• **Action item**: Where the line with "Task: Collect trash" appears below, start writing out lines exactly, and finish with the line with "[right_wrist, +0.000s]", which is included; write out nothing else.

■ ■ ■ ■

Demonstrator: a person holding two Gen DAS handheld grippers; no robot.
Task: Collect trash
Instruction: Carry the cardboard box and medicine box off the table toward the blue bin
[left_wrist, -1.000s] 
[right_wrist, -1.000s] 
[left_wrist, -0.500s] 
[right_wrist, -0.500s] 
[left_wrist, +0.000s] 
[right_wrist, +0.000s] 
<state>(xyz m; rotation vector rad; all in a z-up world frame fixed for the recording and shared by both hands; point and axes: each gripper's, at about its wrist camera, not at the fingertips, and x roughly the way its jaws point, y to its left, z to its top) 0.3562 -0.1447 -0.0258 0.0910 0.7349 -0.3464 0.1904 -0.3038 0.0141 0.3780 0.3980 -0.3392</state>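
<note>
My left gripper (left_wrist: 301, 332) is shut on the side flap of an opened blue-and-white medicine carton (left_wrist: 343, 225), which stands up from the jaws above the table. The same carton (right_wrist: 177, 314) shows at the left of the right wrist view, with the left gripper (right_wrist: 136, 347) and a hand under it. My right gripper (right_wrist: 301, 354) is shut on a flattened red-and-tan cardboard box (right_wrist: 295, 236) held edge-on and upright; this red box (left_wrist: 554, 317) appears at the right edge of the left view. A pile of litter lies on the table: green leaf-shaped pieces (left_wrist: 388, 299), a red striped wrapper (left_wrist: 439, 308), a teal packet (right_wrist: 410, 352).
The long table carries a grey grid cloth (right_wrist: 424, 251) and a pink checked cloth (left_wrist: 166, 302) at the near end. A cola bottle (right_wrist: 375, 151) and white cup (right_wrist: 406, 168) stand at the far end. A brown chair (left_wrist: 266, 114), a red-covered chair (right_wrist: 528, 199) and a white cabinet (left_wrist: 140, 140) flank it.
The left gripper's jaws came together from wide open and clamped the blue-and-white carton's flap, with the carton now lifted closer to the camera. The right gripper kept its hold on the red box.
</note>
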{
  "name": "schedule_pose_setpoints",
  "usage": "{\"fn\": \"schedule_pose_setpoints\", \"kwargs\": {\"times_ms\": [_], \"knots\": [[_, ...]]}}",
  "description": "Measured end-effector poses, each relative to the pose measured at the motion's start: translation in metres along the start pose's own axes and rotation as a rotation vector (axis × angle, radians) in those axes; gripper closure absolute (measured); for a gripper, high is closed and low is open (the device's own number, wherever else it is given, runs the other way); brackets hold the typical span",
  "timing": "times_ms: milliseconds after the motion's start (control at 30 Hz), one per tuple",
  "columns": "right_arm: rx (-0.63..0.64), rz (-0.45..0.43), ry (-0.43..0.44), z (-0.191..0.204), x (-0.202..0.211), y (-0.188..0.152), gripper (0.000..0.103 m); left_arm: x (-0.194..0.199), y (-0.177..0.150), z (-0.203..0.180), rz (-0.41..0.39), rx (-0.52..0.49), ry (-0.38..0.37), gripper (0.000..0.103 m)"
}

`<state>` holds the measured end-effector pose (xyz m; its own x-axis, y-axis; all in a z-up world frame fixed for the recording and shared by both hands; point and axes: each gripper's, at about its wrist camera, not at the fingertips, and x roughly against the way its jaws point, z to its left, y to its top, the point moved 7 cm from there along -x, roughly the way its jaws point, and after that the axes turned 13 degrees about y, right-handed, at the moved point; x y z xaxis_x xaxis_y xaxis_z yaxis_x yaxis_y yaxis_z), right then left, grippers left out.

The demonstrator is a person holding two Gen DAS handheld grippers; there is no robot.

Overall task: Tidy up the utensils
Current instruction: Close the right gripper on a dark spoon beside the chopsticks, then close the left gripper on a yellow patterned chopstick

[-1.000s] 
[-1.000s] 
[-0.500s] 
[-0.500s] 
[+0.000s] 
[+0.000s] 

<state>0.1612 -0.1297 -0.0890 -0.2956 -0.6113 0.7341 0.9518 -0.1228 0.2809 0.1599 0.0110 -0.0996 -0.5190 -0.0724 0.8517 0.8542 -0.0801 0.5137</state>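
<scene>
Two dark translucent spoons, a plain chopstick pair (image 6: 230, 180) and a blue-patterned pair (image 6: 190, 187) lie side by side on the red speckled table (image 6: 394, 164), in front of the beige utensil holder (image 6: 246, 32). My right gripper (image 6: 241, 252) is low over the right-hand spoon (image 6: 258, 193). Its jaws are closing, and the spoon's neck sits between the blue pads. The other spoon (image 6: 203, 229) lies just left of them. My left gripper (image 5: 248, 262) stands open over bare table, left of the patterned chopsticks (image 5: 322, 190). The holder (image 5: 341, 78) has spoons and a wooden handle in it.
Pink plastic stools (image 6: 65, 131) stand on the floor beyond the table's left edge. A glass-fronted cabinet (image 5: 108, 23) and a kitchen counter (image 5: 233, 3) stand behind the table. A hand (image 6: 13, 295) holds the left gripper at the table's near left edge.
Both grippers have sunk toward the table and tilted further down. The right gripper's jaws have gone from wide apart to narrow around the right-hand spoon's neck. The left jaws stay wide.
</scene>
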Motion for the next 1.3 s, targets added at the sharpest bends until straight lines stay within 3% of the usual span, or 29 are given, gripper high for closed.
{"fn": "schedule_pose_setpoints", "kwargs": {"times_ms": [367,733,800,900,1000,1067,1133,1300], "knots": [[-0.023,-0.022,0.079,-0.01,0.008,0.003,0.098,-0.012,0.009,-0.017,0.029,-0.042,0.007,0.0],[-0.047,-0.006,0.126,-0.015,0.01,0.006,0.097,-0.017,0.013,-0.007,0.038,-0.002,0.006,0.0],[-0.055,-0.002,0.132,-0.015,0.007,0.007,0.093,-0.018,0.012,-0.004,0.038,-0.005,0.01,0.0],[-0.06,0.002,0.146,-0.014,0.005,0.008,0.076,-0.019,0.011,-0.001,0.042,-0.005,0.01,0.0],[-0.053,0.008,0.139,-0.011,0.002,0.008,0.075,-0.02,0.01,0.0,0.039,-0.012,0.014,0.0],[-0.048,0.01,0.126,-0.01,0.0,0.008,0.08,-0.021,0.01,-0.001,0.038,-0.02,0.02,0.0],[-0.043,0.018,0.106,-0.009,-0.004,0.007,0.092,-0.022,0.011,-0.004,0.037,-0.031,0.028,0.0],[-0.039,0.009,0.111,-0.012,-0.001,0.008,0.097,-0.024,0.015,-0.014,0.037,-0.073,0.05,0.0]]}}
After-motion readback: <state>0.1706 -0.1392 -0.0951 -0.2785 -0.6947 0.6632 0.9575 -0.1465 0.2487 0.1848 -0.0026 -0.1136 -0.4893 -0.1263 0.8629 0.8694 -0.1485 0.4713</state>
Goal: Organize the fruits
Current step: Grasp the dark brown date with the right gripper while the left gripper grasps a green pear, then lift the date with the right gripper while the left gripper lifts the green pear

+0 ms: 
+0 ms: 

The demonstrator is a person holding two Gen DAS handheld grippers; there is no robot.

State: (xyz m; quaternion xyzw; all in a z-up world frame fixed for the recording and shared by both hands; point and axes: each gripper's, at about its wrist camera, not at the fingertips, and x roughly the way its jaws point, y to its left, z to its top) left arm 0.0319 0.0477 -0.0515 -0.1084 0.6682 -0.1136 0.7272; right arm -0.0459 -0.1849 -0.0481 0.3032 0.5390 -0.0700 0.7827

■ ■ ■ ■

• **Result for this task**:
Task: Collect trash
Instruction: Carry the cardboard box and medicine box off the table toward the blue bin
[left_wrist, -1.000s] 
[right_wrist, -1.000s] 
[left_wrist, -0.500s] 
[right_wrist, -0.500s] 
[left_wrist, +0.000s] 
[right_wrist, +0.000s] 

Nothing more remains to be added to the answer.